WHAT YOU ARE ASKED TO DO> Print every line below exactly as written, but leave the pictures behind.

MATERIAL PROVIDED>
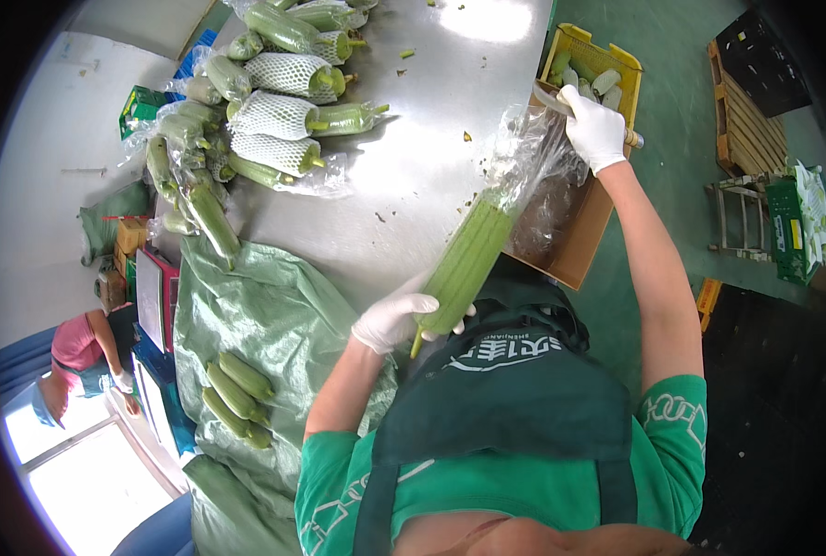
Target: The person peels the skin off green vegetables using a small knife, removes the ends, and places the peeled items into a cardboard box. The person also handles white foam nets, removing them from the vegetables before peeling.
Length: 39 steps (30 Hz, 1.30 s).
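A large green ribbed gourd (465, 267), perhaps a luffa, is cradled near its stem end in my white-gloved left hand (402, 320). A clear plastic bag (524, 167) covers its far end and stretches up toward my right hand. My right hand (593, 128), also gloved, is closed around a curved-bladed knife (553, 99), whose handle end shows at the far side of the fist. The bag's upper part touches or lies close by this hand; whether the fingers pinch it too, I cannot tell. An open cardboard box (586, 236) sits below the right hand, with more clear film in it.
Gourds in plastic and white foam nets (274, 111) are piled on the metal table (427, 90). Several bare gourds (235, 393) lie on green woven sheeting (274, 299). A yellow crate (632, 66) holds gourds. A wooden pallet (746, 111) stands right; another person (83, 344) works left.
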Each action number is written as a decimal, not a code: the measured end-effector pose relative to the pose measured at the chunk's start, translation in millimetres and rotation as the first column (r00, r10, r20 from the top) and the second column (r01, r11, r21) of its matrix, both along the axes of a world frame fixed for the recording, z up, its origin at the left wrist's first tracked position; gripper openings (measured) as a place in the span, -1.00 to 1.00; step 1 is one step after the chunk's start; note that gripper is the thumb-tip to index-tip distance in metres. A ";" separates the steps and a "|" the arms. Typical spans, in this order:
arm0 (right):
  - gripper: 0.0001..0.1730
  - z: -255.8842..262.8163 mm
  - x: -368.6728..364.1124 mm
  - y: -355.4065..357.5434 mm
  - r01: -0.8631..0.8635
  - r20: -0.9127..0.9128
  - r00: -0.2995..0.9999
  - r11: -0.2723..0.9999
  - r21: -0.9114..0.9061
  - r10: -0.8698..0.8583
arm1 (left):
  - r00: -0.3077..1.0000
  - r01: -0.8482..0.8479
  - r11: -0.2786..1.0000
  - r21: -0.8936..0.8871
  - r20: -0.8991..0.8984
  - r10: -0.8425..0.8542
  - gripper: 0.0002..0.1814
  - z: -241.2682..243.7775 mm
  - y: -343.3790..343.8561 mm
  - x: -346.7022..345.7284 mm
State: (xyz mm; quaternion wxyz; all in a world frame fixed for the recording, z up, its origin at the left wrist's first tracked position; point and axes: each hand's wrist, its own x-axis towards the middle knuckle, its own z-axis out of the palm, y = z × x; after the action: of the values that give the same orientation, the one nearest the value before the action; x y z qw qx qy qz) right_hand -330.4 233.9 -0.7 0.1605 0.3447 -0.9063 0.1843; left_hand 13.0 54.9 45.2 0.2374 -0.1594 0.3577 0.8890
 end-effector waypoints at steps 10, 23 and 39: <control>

THE COMPLETED TASK>
Target: The person peels the skin off green vegetables using a small knife, removes the ends, and places the peeled items into a cardboard box. The person also handles white foam nets, removing them from the vegetables before peeling.
Length: 39 steps (30 Hz, 1.30 s).
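A large green ribbed gourd (465, 267), perhaps a luffa, is cradled near its stem end in my white-gloved left hand (402, 320). A clear plastic bag (524, 167) covers its far end and stretches up toward my right hand. My right hand (593, 128), also gloved, is closed around a curved-bladed knife (553, 99), whose handle end shows at the far side of the fist. The bag's upper part touches or lies close by this hand; whether the fingers pinch it too, I cannot tell. An open cardboard box (586, 236) sits below the right hand, with more clear film in it.
Gourds in plastic and white foam nets (274, 111) are piled on the metal table (427, 90). Several bare gourds (235, 393) lie on green woven sheeting (274, 299). A yellow crate (632, 66) holds gourds. A wooden pallet (746, 111) stands right; another person (83, 344) works left.
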Each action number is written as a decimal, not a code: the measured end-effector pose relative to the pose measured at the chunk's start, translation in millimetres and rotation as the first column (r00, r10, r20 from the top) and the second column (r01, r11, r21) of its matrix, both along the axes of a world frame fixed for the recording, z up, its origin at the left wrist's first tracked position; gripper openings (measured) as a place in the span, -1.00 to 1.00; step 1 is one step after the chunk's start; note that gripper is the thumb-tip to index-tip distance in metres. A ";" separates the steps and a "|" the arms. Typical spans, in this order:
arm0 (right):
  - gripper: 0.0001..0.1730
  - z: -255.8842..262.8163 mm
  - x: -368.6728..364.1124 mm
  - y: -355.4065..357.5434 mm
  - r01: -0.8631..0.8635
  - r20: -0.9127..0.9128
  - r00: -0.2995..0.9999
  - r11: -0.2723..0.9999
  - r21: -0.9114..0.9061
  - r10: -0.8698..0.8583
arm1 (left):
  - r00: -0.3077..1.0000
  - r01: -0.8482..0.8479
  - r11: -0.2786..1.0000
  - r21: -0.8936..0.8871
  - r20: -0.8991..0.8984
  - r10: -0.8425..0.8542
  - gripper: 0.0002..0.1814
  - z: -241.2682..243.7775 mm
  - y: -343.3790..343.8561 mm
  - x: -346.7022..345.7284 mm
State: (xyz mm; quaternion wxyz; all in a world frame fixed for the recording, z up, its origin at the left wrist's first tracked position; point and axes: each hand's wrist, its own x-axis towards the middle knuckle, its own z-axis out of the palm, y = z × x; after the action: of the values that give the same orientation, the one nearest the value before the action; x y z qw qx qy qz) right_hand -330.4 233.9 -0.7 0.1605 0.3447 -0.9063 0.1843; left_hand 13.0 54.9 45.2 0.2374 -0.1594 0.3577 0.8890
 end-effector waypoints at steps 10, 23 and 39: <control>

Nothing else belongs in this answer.